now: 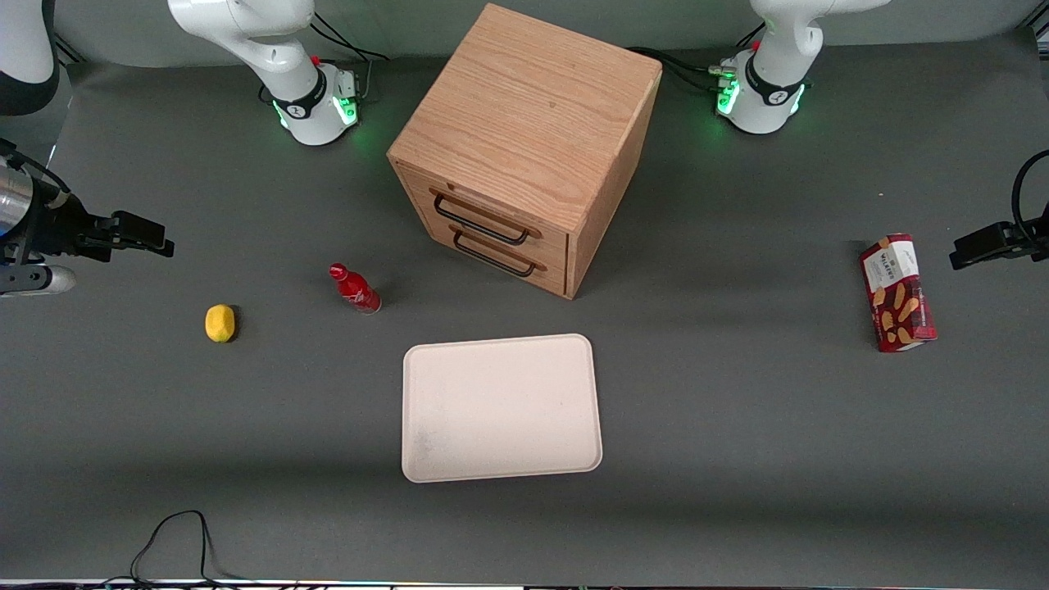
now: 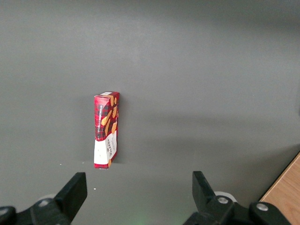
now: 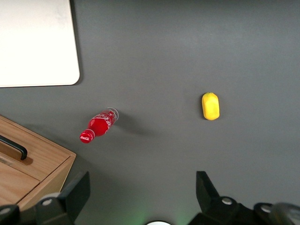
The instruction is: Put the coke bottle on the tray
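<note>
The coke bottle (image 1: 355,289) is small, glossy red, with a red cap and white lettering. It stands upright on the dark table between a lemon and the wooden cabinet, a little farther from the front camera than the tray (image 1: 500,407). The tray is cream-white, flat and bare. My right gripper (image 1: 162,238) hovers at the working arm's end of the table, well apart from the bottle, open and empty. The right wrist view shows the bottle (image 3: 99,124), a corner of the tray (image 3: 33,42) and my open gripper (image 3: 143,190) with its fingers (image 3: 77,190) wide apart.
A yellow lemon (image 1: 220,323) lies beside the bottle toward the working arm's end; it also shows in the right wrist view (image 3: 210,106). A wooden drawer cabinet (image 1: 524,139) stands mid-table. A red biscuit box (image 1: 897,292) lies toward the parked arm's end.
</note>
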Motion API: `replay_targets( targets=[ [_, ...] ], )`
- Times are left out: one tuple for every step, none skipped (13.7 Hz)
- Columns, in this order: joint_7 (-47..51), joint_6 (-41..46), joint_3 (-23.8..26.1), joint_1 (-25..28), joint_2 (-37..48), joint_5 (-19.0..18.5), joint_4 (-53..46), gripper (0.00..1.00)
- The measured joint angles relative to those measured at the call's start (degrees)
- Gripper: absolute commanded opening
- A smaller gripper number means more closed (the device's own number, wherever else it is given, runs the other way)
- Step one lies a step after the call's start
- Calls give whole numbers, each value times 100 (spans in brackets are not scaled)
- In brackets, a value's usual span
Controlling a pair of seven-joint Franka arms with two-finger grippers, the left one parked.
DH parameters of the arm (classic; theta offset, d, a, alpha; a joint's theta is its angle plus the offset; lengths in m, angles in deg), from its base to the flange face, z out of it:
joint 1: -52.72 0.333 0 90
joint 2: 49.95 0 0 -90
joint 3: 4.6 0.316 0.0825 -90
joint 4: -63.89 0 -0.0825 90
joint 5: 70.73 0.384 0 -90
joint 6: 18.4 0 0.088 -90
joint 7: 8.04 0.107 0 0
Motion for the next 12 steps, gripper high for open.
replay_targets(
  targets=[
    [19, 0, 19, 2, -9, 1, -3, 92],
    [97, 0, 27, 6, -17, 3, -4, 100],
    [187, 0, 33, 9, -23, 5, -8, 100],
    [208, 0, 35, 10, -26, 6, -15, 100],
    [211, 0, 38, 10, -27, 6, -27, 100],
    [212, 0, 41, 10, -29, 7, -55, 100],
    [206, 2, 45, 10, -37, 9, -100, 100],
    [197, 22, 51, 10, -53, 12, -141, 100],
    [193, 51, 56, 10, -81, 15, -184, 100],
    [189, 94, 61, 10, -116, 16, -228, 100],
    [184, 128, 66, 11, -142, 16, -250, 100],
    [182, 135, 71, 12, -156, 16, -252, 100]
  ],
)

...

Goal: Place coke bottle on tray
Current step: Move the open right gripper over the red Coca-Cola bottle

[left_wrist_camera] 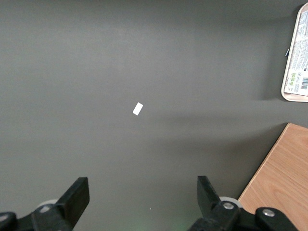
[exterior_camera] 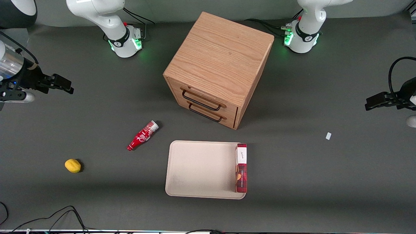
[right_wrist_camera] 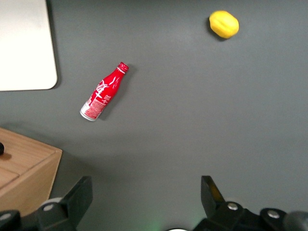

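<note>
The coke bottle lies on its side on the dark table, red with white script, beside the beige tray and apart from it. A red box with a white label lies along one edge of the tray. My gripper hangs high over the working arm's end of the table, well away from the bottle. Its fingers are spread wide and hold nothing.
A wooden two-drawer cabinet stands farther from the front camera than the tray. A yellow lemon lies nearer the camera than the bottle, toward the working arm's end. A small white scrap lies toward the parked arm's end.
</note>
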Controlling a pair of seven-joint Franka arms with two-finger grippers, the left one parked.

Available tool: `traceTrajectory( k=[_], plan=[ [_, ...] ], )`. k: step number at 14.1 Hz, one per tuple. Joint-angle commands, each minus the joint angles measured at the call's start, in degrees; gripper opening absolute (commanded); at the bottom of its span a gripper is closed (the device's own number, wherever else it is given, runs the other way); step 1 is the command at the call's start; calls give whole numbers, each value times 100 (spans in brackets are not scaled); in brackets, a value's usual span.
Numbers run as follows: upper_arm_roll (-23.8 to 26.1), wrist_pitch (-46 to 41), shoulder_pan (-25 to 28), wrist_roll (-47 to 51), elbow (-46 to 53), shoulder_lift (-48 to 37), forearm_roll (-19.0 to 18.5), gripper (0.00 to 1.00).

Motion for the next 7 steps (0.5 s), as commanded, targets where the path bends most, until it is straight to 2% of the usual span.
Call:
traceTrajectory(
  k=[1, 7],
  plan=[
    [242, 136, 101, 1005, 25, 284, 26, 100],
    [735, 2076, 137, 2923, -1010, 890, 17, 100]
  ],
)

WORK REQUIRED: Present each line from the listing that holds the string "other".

EXPECTED OUTPUT:
- A smaller gripper number means more closed (the device's own number, wherever else it is given, runs the other way)
Available tool: `traceTrajectory( k=[_], plan=[ [_, ...] ], )`. k: step number at 14.1 Hz, one per tuple. Joint-angle commands, each minus the joint angles measured at the call's start, in degrees; gripper opening absolute (commanded); at the bottom of its span a gripper is closed (the device's own number, wherever else it is given, runs the other way); step 1 is the command at the call's start; calls give whole numbers, each value times 100 (spans in brackets are not scaled); in brackets, a value's usual span.

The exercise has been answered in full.